Sunday, October 13, 2013
Ind. Decisions - Judge Posner has second thoughts on his voter ID decision; says he didn't know enough
This was Crawford v. Marion County Election Board, the voter ID decision that was later affirmed by the SCOTUS and has set the precedent. Here is the Jan. 4, 2007, 2-1 7th Circuit opinion. Here is the April 5, 2007 7-4 ruling denying rehearing en banc. Now-Chief Judge Woods wrote the 5-page dissent. Here is a sample:
The state’s justification for the new voting requirement is voter fraud—specifically, the problem of fraud on the part of people who show up in person at the polling place. Yet the record shows that the existence of this problem is a disputed question of fact. It is also a crucial question for the inquiry that Burdick demands, because if the burden on voting is great and the benefit for the asserted state interest is small as an empirical matter, the law cannot stand. This creates, as FED. R. CIV. P. 56 puts it, a “genuine issue of material fact” that may not be resolved in favor of the state in ruling on the state’s own motion for summary judgment. In fact, it appears that no one has ever, in Indiana’s history, been charged with voter fraud. Burdick requires an inquiry into the “precise interests put forward by the State as justifications for the burden imposed,” but in this case, the “facts” asserted by the state in support of its voter fraud justification were taken as true without any examination to see if they reflected reality.Here is the SCOTUSblog case page on the April 28, 2008 opinion upholding the Indiana voter ID law.
Josh Gerstein of Politico wrote Oct. 11th on Judge Posner's widely-reported statement re his 2007 opinion. Here are some quotes:
In an interview Friday on HuffPostLive, Seventh Circuit Judge Richard Posner said his opinion finding the Indiana law constitutional was mistaken, due to the court not having sufficient information about how the law could be used to prevent or discourage people from voting. * * *Here is Rick Hasen's Election Law Blog report on Judge Posner's statements on Friday.
And the problem is that there hadn’t been that much activity with voter identification," Posner said. "Maybe we should have been more imaginative….We weren’t really given strong indications that requiring additional voter identification would actually disfranchise people entitled to vote."
Posner authored the 2-1 opinion in Crawford v. Marion County, which likely influenced the Supreme Court in its 6-3 decision upholding the statute in the same case.
"There was a dissenting judge [on the appeals court panel], Judge Terence Evans, since deceased, and I think he was right," Posner said. "But at the time I thought what we were doing was right. It is interesting that the majority opinion was written by Justice [John Paul] Stevens, who is very liberal, more liberal than I was or am…. But I think we did not have enough information. * * *
The Supreme Court's ruling in the Indiana voter ID case is a potentially serious obstacle to efforts by private groups and the Justice Department to target voter ID laws in the wake of the Supreme Court ruling earlier this year striking down the requirement the Voting Rights Act imposed on all or parts of 15 states to get advance clearance for voter ID and similar laws.
Finally, the ILB asked an attorney familiar with the case for a reaction:
For Judge Posner now to admit he was wrong but then blame the lawyers for not giving him enough information by which he could evaluate the suppression claims takes real chutzpah.
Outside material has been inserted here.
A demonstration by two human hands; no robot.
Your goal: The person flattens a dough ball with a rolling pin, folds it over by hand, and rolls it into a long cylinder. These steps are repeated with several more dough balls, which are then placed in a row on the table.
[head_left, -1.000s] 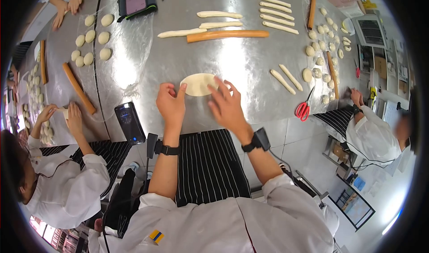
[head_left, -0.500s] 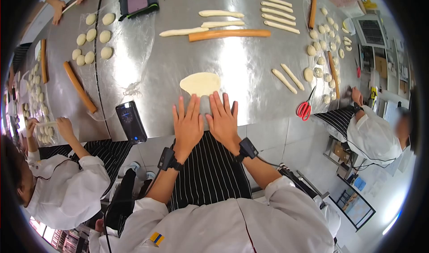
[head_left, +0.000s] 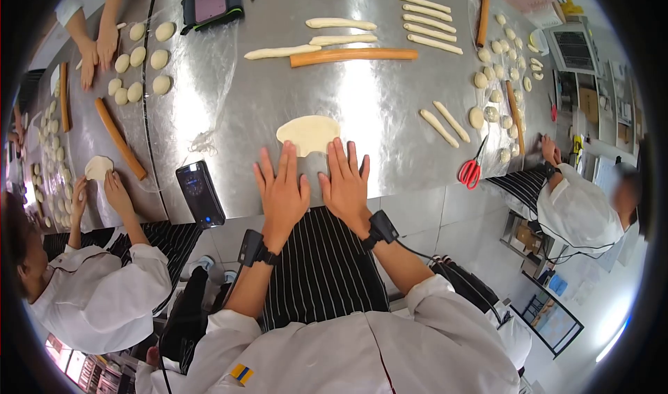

He was well aware of the history of race and class-based voter suppression in this country. He also had no record of voter fraud in front of him, yet placed no burden of proof on the State while holding Crawford's attorneys to an impossible standard.
And if they presented him with such an anemic record, why did Judge Evans, and later Judges Wood, Williams and Rovner en banc, who looked at the same evidence, get it right while Posner got it wrong?
The consequences of this mistake were immense. Had Posner switched his vote, Judge Sykes may have as well, and the odds of SCOTUS hearing this case decline exponentially. Indiana's law would thus not have become a model for other voter suppression laws across the nation, and Crawford's majority opinion may have been written by Judge Evans, striking down Indiana's law. That would have dramatically altered the course of election law and set a completely different tone and direction, particularly in light of Posner's prodigious reputation.